What needs to be done. Please transcribe the data that follows, keeping every line exact.

Dataset content.
--- START ---

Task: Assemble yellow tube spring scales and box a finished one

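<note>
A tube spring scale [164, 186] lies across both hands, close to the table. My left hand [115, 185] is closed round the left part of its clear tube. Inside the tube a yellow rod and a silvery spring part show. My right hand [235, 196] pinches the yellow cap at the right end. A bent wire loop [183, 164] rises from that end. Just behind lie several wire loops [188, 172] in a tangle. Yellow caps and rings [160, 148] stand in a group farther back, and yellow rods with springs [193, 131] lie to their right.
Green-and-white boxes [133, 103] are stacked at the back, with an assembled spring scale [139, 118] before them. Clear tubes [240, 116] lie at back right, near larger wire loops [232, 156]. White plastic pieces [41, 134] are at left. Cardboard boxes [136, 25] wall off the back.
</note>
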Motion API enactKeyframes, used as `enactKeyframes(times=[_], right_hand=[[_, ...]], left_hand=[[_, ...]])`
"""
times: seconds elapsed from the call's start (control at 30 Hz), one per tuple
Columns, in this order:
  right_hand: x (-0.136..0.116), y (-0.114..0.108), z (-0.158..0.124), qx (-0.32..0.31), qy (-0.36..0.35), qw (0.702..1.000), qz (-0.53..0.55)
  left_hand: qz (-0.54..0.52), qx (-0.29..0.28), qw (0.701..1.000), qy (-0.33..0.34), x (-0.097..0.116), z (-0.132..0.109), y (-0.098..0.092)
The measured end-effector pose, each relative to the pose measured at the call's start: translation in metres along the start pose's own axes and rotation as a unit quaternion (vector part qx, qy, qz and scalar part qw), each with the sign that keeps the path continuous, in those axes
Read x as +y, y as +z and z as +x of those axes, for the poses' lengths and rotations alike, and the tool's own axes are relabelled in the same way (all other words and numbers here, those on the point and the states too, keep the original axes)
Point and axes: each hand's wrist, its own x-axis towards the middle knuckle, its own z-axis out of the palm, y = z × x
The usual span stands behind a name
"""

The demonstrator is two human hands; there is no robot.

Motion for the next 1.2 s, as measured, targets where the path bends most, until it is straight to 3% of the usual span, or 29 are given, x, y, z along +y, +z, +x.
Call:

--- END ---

Exercise solution.
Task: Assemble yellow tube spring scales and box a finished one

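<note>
A tube spring scale [164, 186] lies across both hands, close to the table. My left hand [115, 185] is closed round the left part of its clear tube. Inside the tube a yellow rod and a silvery spring part show. My right hand [235, 196] pinches the yellow cap at the right end. A bent wire loop [183, 164] rises from that end. Just behind lie several wire loops [188, 172] in a tangle. Yellow caps and rings [160, 148] stand in a group farther back, and yellow rods with springs [193, 131] lie to their right.
Green-and-white boxes [133, 103] are stacked at the back, with an assembled spring scale [139, 118] before them. Clear tubes [240, 116] lie at back right, near larger wire loops [232, 156]. White plastic pieces [41, 134] are at left. Cardboard boxes [136, 25] wall off the back.
</note>
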Motion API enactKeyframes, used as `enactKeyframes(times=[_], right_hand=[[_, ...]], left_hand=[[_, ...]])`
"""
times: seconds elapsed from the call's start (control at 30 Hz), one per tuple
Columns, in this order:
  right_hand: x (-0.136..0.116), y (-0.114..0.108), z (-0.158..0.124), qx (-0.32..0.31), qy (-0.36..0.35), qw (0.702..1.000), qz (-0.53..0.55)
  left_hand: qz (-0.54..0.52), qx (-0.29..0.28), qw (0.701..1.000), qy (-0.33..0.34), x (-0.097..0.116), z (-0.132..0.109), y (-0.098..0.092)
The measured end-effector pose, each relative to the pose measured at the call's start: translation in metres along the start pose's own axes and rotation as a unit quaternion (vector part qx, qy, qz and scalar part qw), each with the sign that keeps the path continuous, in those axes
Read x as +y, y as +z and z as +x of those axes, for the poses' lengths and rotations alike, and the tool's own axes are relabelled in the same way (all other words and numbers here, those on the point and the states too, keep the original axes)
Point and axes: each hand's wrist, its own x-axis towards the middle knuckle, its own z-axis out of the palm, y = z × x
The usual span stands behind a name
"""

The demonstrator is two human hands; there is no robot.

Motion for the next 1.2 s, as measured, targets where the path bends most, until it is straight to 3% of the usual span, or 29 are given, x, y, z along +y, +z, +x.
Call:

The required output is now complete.